5. Контрастируют цитратом свинца 5—10 мин.

6. Промывают дистиллированной водой.

Специфичность метода Бернара по отношению к РНП может быть повышена при использовании его в сочетании с экстракцией нуклеазами. Однако в большинстве случаев в этом нет необходимости, так как метод применяют главным образом для изучения РНП в ядре, где другие структуры, выявляемые этим способом, отсутствуют.

----------------------------------------------------------------------------------------------

Ферментативный и химический гидролиз нуклеопротеидов

Дальнейший анализ нуклеиновых кислот осуществляют посредством ферментативной или химической экстракции.
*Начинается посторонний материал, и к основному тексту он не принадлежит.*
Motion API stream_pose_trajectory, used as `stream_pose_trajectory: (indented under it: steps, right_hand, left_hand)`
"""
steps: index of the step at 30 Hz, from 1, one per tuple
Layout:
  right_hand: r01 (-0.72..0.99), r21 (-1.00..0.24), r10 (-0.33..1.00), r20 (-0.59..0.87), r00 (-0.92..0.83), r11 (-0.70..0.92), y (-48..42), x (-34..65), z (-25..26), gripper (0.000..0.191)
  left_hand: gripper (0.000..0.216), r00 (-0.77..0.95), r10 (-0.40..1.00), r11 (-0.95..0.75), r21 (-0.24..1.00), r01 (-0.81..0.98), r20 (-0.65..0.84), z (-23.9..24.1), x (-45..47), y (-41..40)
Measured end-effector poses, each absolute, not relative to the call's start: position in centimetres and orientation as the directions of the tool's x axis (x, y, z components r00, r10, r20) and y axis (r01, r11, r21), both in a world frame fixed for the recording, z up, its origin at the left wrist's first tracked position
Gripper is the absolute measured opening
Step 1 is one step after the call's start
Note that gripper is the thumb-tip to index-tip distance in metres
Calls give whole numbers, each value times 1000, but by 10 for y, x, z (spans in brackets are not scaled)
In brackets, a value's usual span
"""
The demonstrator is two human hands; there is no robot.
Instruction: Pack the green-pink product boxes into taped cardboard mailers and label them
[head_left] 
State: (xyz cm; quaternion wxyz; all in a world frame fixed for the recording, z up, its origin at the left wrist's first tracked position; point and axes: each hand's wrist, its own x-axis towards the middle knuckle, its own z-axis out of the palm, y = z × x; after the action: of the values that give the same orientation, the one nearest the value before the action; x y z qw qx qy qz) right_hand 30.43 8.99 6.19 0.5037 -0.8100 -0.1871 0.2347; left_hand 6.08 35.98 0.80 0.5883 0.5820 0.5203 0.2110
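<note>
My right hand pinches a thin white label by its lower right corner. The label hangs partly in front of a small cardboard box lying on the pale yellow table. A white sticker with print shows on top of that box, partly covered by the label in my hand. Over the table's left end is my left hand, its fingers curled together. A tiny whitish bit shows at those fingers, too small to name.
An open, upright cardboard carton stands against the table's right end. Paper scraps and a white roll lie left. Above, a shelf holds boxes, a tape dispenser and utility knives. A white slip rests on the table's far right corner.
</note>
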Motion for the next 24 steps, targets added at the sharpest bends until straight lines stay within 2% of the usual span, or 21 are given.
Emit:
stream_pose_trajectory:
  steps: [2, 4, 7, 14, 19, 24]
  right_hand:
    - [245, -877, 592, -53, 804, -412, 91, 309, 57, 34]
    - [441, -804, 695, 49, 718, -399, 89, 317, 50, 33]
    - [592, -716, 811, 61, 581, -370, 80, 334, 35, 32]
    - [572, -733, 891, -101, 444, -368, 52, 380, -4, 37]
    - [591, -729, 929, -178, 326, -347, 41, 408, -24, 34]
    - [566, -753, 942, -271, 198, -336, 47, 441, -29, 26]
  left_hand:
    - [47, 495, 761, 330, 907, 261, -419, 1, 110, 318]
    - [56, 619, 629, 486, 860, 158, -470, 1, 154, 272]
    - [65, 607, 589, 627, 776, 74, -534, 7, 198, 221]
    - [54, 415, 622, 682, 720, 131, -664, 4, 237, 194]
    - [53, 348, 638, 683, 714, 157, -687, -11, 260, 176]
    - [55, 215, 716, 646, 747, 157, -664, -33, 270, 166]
Преимуществом нуклеаз по сравнению с другими агентами является высокая специфичность, однако эффективность их использования зависит от способа фиксации, заливочной среды и других фак­торов. Наиболее эффективно действие ДНК- и РНКазы на ткани, фиксированные в формальдегиде. После фиксации тетраоксидом осмия возможно переваривание РНКазой, но не ДНКазой. Ферментативное расщепление лучше проводить на замороженных срезах, но можно и в кусочках ткани, и на депарафинированных срезах. Для электронно-микроскопической гистохимии лучше использовать заливку в гликольметакрилат после фиксации в формальдегиде: при этом сохраняется как структура, так и чувствительность к действию РНК- и ДНКазы.

Для химического гидролиза ДНК и РНК используют хлорную, трихлоруксусную и соляную кислоты. Все нуклеиновые кислоты удаляют из срезов ткани путем обработки 5—10 % трихлоруксусной кислотой при 90 °С в течение 10 мин или 10 % перхлоруксусной кислотой при 70 °С в течение 20 — 30 мин. Для экстракции РНК рекомендуется использовать холодную 10 % хлорную кислоту (18 ч при 4 °С). Успех химической экстракции, особенно на ультратонких срезах, также зависит от способа фиксации, заливочной среды, толщины среза и т.д., поэтому в каждом случае следует находить оптимальные условия в предварительных опытах.